/Droplets

Repo for an upcoming paper analyzing gravitationally unbound, coherent structures with significant velocity gradients in nearby star forming molecular clouds.

Primary LanguageJupyter NotebookMIT LicenseMIT

Droplets

Repo for an upcoming paper analyzing gravitationally unbound, coherent structures with significant velocity gradients in nearby star forming molecular clouds. The repo is prepared to work with binder and will be shared alongside the paper on Authorea. By working between Github and other data/code/article sharing services, we hope to present what a journal article could look like in an era of open data and reproducible/reusable codes.

Please contact Hope Chen at hhchen@cfa.harvard.edu if you have any questions. Any suggestions are also welcome via the issue tracker of this repo.

Collaboration

The project is lead by Hope Chen at Harvard-Smithsonian Center for Astrophysics, and is a collaboration with Jaime Pineda, Alyssa Goodman, and Andreas Burkert.

Abstract

Using data from the GBT Ammonia Survey (GAS) Data Release 1 (Friesen and Pineda et al., 2017), we look into the physical properties of structures that are coherent (previous examples in Goodman et al., 1998 and in Pineda et al, 2010) and show significant velocity gradients (previous examples in Goodman et al., 1993). With a much improved physical resolution of ~4000 AU (compared to ~0.1 pc in the 1990s) at the distance of Ophiuchus and Taurus, one goal of the analysis is to provide updated numbers for properties of (potentially) rotational motions within 0.1 pc, which has been essential in simulations and analytic models alike in the past two decades. In our first analysis, these cores seem to be gravitationally unbound and are termed "droplets." In the paper, we hope to provide a sensible guess to what role these structures could play in the process of star formation.

Data from GAS DR1 and Herschel

The main dataset used in the analyses is from the GAS DR1 (Friesen and Pineda et al., 2017) and is hosted on Dataverse. The Herschel column density maps are derived by Ayushi Singh and Peter Martin at University of Toronto, using archival data from the Herschel Space Observatory. The data in this repo are copies of the data hosted on Dataverse, without any modification.

Due to the Github policy, data files larger than 100 MB are not hosted here. These include the raw data cubes and the position-position-velocity cubes based on results of Gaussian line fitting to the ammonia hyperfine lines. These large files are not needed to run codes in this repo. Please look in the GBT DR1 dataverse for the files.

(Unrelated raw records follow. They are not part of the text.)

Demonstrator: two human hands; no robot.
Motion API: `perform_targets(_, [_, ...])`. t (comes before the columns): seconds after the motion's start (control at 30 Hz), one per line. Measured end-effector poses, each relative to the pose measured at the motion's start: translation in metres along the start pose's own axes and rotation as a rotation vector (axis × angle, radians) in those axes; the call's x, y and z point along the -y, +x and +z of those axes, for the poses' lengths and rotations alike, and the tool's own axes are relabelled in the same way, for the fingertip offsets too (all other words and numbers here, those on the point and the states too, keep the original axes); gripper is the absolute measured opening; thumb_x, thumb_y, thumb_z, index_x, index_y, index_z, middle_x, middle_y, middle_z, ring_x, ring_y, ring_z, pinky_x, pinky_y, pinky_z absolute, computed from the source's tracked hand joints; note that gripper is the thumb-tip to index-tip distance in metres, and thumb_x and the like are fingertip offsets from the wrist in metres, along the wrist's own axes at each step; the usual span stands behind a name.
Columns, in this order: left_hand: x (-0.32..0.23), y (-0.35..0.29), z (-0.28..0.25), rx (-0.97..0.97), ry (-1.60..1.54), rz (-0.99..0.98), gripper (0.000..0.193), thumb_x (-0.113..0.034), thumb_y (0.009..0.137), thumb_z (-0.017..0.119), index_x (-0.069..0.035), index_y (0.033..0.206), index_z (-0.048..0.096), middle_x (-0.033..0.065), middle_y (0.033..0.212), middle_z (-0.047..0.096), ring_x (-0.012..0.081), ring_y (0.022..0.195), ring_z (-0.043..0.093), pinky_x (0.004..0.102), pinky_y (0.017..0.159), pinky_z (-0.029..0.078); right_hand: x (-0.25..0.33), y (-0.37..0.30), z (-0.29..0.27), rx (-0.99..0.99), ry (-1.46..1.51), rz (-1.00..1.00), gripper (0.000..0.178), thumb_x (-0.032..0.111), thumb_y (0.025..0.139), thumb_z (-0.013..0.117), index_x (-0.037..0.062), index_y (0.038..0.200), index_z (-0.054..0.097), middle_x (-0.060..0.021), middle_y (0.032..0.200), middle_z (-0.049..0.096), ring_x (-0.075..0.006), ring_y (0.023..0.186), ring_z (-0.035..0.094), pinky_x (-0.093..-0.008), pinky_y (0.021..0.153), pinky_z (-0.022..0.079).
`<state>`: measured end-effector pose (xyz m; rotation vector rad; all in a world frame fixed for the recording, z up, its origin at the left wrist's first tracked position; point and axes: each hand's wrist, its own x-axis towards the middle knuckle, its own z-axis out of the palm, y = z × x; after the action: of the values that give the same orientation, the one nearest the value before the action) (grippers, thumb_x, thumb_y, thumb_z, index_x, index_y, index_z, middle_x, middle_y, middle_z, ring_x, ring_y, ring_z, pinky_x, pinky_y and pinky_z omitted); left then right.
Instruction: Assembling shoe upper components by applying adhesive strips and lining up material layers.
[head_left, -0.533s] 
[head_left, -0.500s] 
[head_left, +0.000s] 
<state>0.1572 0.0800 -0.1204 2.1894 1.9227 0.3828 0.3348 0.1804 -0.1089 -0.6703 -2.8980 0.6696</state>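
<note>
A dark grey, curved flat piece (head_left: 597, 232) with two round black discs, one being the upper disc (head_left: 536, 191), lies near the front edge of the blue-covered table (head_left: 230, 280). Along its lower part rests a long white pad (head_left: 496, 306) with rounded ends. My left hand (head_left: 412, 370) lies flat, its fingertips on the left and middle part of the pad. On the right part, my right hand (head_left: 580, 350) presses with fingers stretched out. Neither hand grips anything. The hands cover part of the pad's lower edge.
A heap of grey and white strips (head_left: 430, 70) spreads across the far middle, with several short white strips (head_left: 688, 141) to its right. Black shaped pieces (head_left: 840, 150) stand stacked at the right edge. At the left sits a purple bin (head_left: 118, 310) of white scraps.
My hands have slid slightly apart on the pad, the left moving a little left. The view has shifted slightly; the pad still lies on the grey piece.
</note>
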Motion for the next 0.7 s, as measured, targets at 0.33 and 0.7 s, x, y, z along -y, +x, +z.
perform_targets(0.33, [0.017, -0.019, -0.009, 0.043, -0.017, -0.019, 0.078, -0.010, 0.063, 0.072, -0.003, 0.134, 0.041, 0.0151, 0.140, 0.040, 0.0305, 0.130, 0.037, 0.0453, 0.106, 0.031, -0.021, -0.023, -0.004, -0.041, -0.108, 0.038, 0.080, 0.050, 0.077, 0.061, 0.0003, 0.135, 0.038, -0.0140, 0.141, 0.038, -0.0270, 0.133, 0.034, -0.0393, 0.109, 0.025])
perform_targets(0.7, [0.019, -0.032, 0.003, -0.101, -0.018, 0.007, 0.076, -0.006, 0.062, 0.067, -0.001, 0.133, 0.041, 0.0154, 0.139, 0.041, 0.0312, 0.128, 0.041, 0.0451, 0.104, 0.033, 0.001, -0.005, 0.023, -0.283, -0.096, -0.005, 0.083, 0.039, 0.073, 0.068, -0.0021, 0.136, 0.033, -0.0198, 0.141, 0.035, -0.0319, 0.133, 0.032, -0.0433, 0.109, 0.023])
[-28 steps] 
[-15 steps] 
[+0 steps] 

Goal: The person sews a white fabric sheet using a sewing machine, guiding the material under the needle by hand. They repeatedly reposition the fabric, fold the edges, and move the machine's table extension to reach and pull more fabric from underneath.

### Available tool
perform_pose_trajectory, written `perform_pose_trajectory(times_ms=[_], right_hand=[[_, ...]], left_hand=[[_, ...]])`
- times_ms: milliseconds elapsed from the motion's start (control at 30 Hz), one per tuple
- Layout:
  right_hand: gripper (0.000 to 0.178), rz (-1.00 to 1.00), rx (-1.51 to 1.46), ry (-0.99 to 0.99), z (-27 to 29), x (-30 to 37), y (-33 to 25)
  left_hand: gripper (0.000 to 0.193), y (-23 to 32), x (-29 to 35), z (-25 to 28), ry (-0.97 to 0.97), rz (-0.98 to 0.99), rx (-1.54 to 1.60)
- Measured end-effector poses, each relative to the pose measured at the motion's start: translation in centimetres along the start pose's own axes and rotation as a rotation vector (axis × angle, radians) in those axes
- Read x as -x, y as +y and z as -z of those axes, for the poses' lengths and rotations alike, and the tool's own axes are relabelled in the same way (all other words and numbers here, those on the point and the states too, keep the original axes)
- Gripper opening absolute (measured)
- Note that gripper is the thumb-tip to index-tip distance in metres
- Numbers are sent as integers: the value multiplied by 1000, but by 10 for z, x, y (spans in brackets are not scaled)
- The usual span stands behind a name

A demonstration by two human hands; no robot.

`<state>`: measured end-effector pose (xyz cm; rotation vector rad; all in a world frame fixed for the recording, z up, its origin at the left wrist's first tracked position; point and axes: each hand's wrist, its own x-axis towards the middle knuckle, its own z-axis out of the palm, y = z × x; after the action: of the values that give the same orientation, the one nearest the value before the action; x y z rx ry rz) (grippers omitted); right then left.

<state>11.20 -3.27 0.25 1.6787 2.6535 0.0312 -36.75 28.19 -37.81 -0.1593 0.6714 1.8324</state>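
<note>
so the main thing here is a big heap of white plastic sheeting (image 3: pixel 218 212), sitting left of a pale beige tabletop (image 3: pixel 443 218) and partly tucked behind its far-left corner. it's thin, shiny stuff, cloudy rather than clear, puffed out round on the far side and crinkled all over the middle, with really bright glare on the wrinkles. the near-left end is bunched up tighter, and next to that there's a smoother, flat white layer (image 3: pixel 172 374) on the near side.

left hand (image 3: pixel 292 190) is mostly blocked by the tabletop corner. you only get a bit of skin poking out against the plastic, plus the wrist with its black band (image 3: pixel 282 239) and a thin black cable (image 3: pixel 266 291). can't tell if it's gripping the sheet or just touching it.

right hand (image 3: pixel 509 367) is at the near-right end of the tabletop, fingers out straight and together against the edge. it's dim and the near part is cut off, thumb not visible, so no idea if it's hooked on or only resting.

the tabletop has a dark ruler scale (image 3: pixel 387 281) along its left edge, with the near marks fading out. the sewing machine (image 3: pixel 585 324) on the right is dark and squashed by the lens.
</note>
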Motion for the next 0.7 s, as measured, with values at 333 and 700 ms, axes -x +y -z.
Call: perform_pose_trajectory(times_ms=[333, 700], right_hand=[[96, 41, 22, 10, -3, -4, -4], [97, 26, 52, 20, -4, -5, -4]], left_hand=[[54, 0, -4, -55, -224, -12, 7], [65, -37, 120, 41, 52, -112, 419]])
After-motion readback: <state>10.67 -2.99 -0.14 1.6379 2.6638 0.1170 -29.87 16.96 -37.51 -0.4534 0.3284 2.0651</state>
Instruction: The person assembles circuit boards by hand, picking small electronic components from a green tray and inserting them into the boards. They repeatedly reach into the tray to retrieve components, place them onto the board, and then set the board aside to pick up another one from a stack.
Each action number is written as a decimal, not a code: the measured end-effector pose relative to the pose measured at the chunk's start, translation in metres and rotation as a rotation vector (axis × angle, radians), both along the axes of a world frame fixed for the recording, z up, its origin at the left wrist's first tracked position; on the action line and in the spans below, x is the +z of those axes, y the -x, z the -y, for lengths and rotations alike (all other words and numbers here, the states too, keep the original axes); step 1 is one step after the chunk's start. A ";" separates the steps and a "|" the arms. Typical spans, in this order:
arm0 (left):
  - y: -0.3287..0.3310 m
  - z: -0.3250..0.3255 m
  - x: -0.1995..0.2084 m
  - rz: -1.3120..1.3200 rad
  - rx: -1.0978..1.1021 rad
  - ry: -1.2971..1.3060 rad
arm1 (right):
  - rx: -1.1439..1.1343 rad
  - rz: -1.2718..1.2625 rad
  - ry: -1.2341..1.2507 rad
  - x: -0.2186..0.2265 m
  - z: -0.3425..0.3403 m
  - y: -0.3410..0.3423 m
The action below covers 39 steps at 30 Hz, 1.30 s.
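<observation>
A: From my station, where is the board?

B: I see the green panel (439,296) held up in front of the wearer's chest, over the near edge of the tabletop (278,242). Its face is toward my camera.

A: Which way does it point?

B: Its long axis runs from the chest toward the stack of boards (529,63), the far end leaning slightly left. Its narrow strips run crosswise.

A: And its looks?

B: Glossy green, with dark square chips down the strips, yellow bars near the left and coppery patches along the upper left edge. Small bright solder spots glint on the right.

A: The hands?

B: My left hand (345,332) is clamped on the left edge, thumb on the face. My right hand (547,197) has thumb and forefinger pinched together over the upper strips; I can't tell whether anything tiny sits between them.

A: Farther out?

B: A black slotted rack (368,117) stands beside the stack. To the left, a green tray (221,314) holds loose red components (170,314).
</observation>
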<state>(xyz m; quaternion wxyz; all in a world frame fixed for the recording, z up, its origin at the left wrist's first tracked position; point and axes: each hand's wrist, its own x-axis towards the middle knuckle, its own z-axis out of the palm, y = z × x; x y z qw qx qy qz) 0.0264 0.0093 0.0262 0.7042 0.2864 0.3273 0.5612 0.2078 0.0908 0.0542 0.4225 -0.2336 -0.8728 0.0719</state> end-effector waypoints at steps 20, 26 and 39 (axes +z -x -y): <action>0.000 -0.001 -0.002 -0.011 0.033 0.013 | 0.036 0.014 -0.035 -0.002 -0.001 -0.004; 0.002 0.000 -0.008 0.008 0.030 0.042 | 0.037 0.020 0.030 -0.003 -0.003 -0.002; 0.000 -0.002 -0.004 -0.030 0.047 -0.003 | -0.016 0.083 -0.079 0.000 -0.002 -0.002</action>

Status of the Project and the Github Repo

A manuscript is being prepared on Authorea. Meanwhile, results of analyses are actively shared in this repo, together with the code used for these analyses. Currently, the codes are not yet stable enough to be applied on other datasets. Please approach with caution.

A Note on the Idea of Shared Data and Codes

It has become fashionable to share data and codes in the fast developing field of data science in the study of natural sciences. However, the lack of a clear guideline for data sharing has often resulted in difficulties to reproduce (and, importantly, test) the results published using the original version of the shared data, and to reuse the shared data in other analyses.

We find an example of a complete set of guidelines presented by Ellis & Leek very useful. Ellis & Leek list the following as "the information you should pass to a statistician":

  1. The raw data
  2. A tidy data set
  3. A code book describing each variable and its values in the tidy data set
  4. An explicit and exact recipe you used to go from 1 -> 2, 3. (sic)

In this project, we try to follow these guidelines, by: 1) pointing to the raw datasets in the original surveys, 2) storing the tidied datasets in this github repo, and 3) providing the code book and the recipe in the format of ipython notebooks. We hope that, by doing so, this project could be an example of data sharing for future scientific projects.